Genome-wide gene expression profiles from drug-perturbed tumour cells evaluated by the Affymetrix GeneChip® Prime View platform were analyzed in R environment (version 2.15.1). Two cell lines, HCT116 and MCF7, were treated with three drugs, GW-8510, phenoxybenzamine (PB), and imipenem, with the same dosages (10 uM, 11.8 uM, 13.4 uM, respectively) and time (6 hours after overnight culture) as in [17]. The microarray profiles were compared with ten profiles from the CMap for MCF7 treated with the three drugs. Gene expression intensities were normalized by Robust Multi-array Average (RMA) [34]. In the IGA approach DEGs were identified by one-way ANOVA using the eBayes function in the limma package [35]. In a gene-set approach (GSA), given a list of ranked differential gene expressions, we used GSEA [31] to convert the 4,884 annotated gene sets in MSigDB [31] to a list of 4,884 ranked ESs, then applied one-way ANOVA to find differential gene sets. In IGA (or GSA) a gene (or a gene-set) with false discovery rate (FDR) less than 0.01 was considered significant and selected for two-way hierarchical clustering of the microarray set. GO terms for overrepresented gene (or gene-set) clusters in the IGA (or GSA) heatmap were determined using DAVID [36].

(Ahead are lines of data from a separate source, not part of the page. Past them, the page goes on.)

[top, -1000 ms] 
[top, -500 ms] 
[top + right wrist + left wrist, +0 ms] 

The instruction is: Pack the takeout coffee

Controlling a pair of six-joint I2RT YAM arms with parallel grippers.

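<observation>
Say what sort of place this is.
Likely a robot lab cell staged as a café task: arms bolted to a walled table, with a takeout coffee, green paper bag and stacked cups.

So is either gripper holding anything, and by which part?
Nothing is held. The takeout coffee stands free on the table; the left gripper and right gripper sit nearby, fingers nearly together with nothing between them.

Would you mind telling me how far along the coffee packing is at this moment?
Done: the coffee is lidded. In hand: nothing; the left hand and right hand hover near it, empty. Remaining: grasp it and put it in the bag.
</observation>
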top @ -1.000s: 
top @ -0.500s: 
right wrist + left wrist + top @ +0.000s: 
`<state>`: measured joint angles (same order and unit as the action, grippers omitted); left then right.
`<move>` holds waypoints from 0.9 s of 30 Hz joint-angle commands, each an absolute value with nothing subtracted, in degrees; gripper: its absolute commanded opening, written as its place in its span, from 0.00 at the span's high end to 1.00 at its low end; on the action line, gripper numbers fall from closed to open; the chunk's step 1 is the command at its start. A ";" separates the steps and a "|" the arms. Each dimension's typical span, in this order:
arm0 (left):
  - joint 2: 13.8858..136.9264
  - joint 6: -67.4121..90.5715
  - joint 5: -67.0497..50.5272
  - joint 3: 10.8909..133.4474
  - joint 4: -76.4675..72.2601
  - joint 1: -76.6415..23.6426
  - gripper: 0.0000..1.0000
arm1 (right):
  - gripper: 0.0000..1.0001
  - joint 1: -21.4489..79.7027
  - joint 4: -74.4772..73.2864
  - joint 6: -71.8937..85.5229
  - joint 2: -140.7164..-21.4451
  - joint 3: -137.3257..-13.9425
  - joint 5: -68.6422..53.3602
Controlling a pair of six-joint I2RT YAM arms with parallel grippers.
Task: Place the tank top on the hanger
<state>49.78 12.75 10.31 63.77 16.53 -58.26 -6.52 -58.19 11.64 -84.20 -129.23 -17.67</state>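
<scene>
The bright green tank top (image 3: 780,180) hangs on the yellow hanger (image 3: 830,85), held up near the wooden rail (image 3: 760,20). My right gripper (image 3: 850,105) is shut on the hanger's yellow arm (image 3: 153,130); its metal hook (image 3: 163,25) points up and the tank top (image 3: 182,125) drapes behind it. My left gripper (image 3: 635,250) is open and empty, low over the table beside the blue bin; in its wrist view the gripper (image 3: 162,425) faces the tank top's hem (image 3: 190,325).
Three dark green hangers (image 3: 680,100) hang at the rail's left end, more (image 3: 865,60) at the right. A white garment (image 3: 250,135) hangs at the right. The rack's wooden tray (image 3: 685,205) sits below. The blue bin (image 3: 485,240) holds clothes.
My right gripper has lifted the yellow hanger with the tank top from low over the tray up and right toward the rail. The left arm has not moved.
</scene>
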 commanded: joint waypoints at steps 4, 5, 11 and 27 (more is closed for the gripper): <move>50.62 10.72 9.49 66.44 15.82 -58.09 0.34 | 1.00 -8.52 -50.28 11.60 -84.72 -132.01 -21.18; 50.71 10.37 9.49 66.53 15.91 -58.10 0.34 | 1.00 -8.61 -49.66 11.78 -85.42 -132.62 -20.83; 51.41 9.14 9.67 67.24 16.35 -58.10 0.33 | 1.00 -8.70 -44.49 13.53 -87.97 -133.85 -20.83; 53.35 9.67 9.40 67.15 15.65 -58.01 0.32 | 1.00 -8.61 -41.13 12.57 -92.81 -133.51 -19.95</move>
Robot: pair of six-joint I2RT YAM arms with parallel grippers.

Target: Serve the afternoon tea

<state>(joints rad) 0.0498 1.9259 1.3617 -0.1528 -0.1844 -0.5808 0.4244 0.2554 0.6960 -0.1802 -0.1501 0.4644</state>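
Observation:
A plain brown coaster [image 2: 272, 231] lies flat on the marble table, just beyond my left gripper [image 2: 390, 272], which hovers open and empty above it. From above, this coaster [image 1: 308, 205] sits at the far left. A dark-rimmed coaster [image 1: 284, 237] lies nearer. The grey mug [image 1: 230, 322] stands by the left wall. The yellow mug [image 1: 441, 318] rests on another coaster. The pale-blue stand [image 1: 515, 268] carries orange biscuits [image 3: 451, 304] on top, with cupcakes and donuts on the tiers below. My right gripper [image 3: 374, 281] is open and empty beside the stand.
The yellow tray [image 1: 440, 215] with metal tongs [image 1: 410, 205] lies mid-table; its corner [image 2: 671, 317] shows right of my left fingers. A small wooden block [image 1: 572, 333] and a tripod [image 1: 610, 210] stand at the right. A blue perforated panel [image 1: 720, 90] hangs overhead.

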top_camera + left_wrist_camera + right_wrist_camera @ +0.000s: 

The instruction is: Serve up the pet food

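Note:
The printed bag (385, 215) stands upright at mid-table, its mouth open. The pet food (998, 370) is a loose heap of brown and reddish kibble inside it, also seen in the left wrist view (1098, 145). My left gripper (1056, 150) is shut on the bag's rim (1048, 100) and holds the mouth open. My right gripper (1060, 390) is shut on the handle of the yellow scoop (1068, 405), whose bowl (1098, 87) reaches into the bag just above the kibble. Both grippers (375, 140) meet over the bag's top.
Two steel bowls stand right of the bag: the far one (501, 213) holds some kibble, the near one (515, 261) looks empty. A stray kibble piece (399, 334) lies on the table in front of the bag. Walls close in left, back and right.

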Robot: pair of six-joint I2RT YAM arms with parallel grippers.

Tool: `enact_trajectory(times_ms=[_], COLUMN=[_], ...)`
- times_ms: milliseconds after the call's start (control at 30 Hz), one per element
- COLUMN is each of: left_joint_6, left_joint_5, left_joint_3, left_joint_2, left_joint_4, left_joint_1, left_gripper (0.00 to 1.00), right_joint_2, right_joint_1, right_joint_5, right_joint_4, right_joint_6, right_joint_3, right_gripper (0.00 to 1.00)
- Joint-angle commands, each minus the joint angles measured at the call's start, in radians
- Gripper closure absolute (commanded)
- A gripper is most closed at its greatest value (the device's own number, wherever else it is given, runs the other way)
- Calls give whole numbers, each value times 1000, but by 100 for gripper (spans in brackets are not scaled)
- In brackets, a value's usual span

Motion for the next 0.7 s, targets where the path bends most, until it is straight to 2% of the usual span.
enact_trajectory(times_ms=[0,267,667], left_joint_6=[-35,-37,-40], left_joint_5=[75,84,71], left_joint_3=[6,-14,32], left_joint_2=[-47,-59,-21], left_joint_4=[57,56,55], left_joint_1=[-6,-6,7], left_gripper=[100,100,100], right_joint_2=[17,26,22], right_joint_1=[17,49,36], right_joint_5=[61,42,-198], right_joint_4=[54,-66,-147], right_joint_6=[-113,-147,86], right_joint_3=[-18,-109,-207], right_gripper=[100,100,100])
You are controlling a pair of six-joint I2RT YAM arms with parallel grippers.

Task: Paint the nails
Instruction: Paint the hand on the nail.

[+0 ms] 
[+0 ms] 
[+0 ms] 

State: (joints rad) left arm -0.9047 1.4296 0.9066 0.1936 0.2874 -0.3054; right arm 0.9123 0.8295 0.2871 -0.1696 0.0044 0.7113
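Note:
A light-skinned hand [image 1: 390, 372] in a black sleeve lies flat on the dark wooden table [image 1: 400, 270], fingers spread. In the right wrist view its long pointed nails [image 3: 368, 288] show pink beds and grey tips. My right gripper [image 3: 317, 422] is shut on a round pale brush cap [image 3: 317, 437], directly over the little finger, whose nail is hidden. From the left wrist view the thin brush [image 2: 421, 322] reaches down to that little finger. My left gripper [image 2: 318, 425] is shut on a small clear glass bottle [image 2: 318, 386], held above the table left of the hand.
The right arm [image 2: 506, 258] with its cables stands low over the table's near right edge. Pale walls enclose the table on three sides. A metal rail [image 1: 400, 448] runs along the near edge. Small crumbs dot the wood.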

Function-function networks

High quality of microarray data was indicated by the clean separation of control (from 32 normal tissues) and sample (32 patients) in Principle Component Analysis (Figure S1A). The 2,164 DEGs selected by SAM (with thresholds FDR <0.01 and FC >2) correctly classified the controls and sample in hierarchical clustering (Figure S1B). Clustering results were not sensitive to moderate variations in threshold values (not shown). Gene-gene interaction networks (GGINs) were constructed with a threshold of Pearson p<0.001 from the control and adenoma cohort microarray data (Figure S2). The adenoma GGIN has 6.4% more genes (1,792 vs. 1,684) and 32% more links (2,656 vs. 2,017) than the control GGIN. The difference between the two cases became evident when the GGINs were reduced to function-function networks (FFNs) having functional modules as nodes (Figure 2, Table S1). Cell cycle, DNA replication, and DNA repair functional modules were much larger in the adenoma FFN and exhibited much high levels of intra-function activity. There were also more inter-module activities in adenoma than in control. In a noted exception, the inter-module activity between immune system process and cell proliferation was weaker in adenoma than in control.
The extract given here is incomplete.